Reimagines parasitism as a multispecies mode of thinking and living, using the figure of the parasite to explore socio-political and ecological crises in the Anthropocene through relational and more-than-human perspectives.
The host–parasite binary is a recurrent trope in our collective imagination in which the figure of the parasite is usually associated with the stranger, the outsider, the migrant, the homeless and the foreigner: the one who only takes and gives nothing in return. A parasite is an archetypal trickster who sutures stories in exchange for free meals. The figure of the parasite is an interference that disturbs the symmetrical and reciprocal relationship between the host and the guest. The proposed book employs this figure of the parasite to find whether it can help us to rethink existing social and biological relations. Moving beyond the hierarchical binary between host and parasite, native and foreign, and inside and outside, the book proposes a non-hierarchical parasite–parasite relationship as a new mode of surviving in these troubled times, a world in deep distress because of the incessant extractivist and expansionist actions of humans. An ecosystem is a multispecies assemblage and to be a parasite in such a network of relationships is to be grounded, to be close to the earth and to re-member our radical interdependency upon other components of the ecosystem. Parasitism brings down the elevated understanding of human as a species that is above other species to the level of what Haraway calls humus or compost. It transforms the human subject from being a transcendental figure to an earthly being connected with other earthly beings. The parasite teaches us not only to be interrelated but also interdependent, that we are radically interdependent upon each other for survival. To be a parasite, as this book suggests, is to remain humble, situated, asymmetrical, queer and interdependent.
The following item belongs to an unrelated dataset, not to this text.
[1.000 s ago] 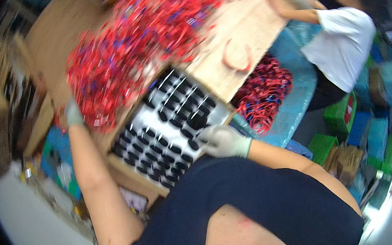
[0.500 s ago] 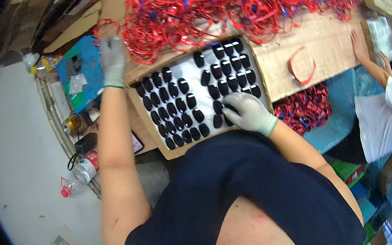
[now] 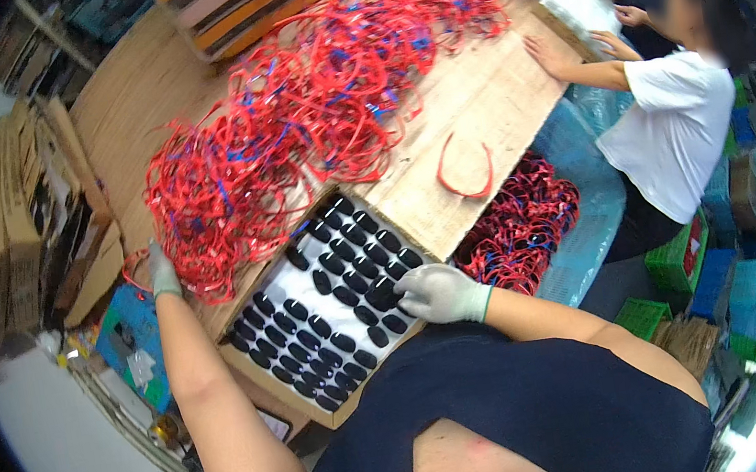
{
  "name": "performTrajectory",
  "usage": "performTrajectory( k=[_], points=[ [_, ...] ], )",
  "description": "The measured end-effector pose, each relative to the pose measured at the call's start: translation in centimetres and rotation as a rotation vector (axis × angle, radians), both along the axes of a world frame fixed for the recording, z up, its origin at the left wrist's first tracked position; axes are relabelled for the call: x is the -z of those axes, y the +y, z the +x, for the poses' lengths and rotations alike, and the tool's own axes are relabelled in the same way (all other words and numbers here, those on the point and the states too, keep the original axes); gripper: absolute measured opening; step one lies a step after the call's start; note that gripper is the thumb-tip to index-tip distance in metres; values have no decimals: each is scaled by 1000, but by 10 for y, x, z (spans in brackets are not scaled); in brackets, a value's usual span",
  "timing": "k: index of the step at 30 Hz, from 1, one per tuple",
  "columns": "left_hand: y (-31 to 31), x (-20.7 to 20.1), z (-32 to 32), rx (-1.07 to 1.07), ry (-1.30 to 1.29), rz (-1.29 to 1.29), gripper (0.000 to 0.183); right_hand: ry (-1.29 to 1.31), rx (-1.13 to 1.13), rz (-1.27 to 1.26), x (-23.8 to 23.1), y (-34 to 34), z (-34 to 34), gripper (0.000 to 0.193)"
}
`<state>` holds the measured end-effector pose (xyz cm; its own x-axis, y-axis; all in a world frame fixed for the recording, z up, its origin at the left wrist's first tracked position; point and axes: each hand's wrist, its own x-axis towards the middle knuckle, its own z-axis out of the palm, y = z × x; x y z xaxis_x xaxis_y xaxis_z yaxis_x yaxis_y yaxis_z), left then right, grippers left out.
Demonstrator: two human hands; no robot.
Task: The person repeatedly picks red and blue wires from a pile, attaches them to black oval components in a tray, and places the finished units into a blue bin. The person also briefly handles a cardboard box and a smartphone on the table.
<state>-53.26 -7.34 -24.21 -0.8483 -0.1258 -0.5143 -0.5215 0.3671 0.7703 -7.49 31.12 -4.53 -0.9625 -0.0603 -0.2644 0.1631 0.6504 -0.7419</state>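
My left hand (image 3: 163,271), in a pale glove, is at the left end of a long heap of red glasses frames (image 3: 285,123). It grips a red frame (image 3: 137,268), which shows beside its fingers. My right hand (image 3: 444,294), gloved too, is over the right edge of a cardboard box (image 3: 331,418). Its thumb and fingers pinch a dark oval lens (image 3: 384,293) above the others. Rows of black oval lenses (image 3: 292,345) lie on white lining in the box, in two groups with a gap between them.
A lone red frame (image 3: 465,171) lies on the wooden table (image 3: 411,193). Below the table edge, more red frames fill a blue-lined container (image 3: 590,230). A person in a white shirt (image 3: 677,131) works at the right. Flattened cardboard (image 3: 26,208) stands at the left.
The view has turned, so the box and heap now slant. My left hand has come alongside the heap's end with the red frame. My right hand has drawn toward the box's right edge.
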Motion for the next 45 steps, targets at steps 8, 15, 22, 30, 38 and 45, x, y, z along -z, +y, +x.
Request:
performTrajectory(
  k=[8,15,22,30,38,45],
  points=[
    [31,-166,60,-15,690,-407,48,61,15,-7,3,0,-10,29],
    [1,-226,198,132,884,-167,53,262,-468,186,7,-4,-41,26],
    [-47,-268,326,258,535,-38,36,234,-282,142,-27,-72,-40,20],
    [-112,-296,354,424,256,186,23,115,-108,73,11,-155,-20,26],
    [-96,-260,386,73,457,554,29,-15,-95,263,34,-172,-83,30],
    [-81,-252,412,355,395,529,22,7,-31,398,55,-180,-167,30]
  ],
)
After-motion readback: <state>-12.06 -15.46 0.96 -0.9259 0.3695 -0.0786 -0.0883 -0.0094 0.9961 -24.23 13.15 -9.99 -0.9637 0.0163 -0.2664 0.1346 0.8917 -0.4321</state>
The parasite is an ambiguous figure that comes up again and again in the relational thinking of Michel Serres and the deconstructionist thinking of Jacques Derrida, but this book also engages with some of the contemporary thinkers like Lynn Margulis, Charlotte Brives, Donna J. Haraway, Val Plumwood and Virginie Maris; literary critics like J. Hillis Miller; and art critics like A.V. Marracinni to locate the relational turn in ecological and biological discourses in the 21st century. The book espouses parasitism as a form of multispecies thinking as well as doing necessary for survival in the Anthropocene.